> [Your goal]:
Match the string "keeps" against each line below, and copy every line that matches.

####################

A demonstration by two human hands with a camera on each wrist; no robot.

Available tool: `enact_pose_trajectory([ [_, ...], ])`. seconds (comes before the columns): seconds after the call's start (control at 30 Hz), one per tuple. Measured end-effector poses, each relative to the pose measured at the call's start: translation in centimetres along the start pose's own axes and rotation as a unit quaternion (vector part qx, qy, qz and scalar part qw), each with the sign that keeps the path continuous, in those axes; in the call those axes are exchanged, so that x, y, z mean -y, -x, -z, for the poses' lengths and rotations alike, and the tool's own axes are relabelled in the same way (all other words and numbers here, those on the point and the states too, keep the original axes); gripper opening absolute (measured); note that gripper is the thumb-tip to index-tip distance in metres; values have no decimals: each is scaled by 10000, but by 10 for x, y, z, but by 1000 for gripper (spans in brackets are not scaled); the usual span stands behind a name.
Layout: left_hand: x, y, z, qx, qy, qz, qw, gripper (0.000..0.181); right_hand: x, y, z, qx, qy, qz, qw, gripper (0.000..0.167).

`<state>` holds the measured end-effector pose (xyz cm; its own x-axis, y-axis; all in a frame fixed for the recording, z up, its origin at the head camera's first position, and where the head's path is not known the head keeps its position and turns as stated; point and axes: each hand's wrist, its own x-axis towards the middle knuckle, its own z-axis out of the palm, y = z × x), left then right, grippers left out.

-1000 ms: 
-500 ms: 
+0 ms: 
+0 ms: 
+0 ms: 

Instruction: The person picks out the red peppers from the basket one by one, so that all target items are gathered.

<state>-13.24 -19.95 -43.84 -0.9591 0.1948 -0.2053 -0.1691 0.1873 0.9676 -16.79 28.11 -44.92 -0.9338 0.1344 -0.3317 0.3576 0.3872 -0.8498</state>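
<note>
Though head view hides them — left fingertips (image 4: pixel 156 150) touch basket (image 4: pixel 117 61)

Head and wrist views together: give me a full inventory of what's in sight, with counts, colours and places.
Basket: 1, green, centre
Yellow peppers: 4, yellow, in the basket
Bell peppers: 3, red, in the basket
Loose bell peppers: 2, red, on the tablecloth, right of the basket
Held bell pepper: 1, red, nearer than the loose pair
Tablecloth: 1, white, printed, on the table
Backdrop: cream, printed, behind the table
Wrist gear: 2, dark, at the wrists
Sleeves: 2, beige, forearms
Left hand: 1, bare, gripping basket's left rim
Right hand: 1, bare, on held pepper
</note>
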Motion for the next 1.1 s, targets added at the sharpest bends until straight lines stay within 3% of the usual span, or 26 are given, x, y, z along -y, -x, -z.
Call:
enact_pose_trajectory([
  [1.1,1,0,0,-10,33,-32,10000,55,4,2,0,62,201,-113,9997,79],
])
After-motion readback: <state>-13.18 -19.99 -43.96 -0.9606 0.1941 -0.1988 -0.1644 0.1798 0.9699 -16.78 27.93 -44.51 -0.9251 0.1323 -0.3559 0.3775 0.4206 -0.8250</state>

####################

> [Problem solution]:
Available tool: `enact_pose_trajectory([ [_, ...], ])`. seconds (comes before the columns): seconds after the call's start (control at 30 Hz), one per tuple. Measured end-effector poses, each relative to the pose measured at the call's start: translation in centimetres along the start pose's own axes and rotation as a unit quaternion (vector part qx, qy, qz and scalar part qw), each with the sign that keeps the path continuous, in those axes; in the call those axes are exchanged, so that x, y, z mean -y, -x, -z, for the poses' lengths and rotations alike, and the tool's own axes are relabelled in the same way (all other words and numbers here, those on the point and the states too, keep the original axes); gripper opening absolute (measured); note that gripper is the thumb-tip to index-tip distance in metres; values have no decimals: each is scaled by 10000, but by 10 for x, y, z, but by 1000 for gripper (spans in brackets are not scaled); the usual span stands behind a name.
`<state>` holds the measured end-effector pose (xyz cm; its own x-axis, y-axis; all in a frame fixed for the recording, z up, its origin at the head camera's first position, and where the head's path is not known the head keeps its position and turns as stated; point and axes: each hand's wrist, its own x-axis towards the middle knuckle, its own z-axis out of the palm, y = z × x), left then right, grippers left out.

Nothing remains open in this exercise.